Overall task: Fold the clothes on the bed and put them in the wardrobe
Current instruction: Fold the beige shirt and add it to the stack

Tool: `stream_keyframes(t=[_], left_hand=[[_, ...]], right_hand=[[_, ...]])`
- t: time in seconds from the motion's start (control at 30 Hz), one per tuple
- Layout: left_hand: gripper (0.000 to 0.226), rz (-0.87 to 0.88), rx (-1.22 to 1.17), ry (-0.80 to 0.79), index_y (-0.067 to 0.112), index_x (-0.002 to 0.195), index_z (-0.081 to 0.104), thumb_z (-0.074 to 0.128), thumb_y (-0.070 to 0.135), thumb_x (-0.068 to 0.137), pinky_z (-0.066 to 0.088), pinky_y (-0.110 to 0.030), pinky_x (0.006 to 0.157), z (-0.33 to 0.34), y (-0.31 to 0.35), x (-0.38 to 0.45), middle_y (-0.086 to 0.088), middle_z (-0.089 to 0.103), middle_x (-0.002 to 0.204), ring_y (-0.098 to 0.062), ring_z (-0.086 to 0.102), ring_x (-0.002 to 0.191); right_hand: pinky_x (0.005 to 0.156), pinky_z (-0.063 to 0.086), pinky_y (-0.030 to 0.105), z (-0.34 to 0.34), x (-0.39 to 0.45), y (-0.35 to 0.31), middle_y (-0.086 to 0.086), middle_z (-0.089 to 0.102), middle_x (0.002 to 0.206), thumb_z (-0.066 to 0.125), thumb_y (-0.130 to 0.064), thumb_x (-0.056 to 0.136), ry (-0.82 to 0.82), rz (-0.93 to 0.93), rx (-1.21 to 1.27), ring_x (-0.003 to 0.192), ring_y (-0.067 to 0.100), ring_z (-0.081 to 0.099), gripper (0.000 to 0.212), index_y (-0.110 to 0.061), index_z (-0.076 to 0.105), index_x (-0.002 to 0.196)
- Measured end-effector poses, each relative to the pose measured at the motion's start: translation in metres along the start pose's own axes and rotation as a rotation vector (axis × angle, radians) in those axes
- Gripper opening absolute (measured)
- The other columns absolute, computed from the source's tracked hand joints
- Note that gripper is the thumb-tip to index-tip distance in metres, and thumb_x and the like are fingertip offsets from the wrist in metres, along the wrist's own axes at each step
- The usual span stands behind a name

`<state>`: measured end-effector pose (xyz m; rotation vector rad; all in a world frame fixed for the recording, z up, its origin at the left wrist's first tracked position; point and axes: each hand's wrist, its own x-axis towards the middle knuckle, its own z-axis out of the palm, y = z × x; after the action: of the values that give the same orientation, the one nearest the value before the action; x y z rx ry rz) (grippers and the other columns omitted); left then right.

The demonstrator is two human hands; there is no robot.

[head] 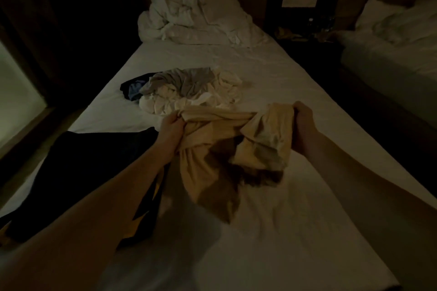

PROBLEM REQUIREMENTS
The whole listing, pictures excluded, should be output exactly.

YOUR SOLUTION
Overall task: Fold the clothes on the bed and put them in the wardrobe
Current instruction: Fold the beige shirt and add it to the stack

Tool: `stream_keyframes(t=[_], left_hand=[[_, ...]], right_hand=[[_, ...]])`
- t: time in seconds from the motion's start (control at 30 Hz), one per tuple
- Layout: left_hand: gripper (0.000 to 0.226), rz (-0.87 to 0.88), rx (-1.22 to 1.17), ry (-0.80 to 0.79), index_y (-0.067 to 0.112), index_x (-0.002 to 0.195), index_z (-0.081 to 0.104), thumb_z (-0.074 to 0.128), thumb_y (-0.070 to 0.135), thumb_x (-0.068 to 0.137), pinky_z (-0.066 to 0.088), pinky_y (-0.110 to 0.030), pinky_x (0.006 to 0.157), z (-0.33 to 0.34), y (-0.31 to 0.35), x (-0.38 to 0.45), middle_y (-0.086 to 0.088), middle_z (-0.089 to 0.103), middle_x (-0.002 to 0.204), ring_y (-0.098 to 0.062), ring_z (-0.086 to 0.102), ring_x (-0.002 to 0.191); right_hand: pinky_x (0.005 to 0.156), pinky_z (-0.063 to 0.086), pinky_y (-0.030 to 0.105), z (-0.34 to 0.34), x (-0.39 to 0.45), y (-0.35 to 0.31), middle_y (-0.086 to 0.086), middle_z (-0.089 to 0.102), middle_x (0.002 to 0.206), thumb_z (-0.066 to 0.125), thumb_y (-0.130 to 0.064), thumb_x (-0.056 to 0.136), ry (-0.82 to 0.82), rz (-0.93 to 0.93), rx (-1.21 to 1.27), ring_x (-0.003 to 0.192), ring_y (-0.067 to 0.100), ring_z (-0.081 to 0.099), gripper (0.000 to 0.212), index_y (-0.110 to 0.061), index_z (-0.076 to 0.105), index_x (-0.002 to 0.196)
- Measured end-effector poses, each relative to the pose measured at the motion's start: translation in metres along the start pose's own axes and rotation as a rotation vector (axis × angle, radians) in those axes
- Gripper opening absolute (measured)
- The other columns absolute, computed from the source's tracked hand joints
- Note that gripper is the thumb-tip to index-tip distance in metres, and thumb_x and the like are fingertip offsets from the wrist in metres, along the wrist's own axes at each step
- The usual span stands behind a name

`<state>`: measured end-effector pose (xyz m; rotation vector rad; all in a world frame fixed for the recording, z up, its origin at the left wrist's first tracked position; point and axes: each hand's wrist, its own x-axis towards the middle knuckle, its own z-axis out of the palm, y = z × x; after the action: of the values that give the same orientation, the one nearest the value before the action; x y z rx ry rz) (grippers and the other columns omitted); left then right.

The demonstrator is two human hands; there is no robot.

[head] 

No more is needed for this answer.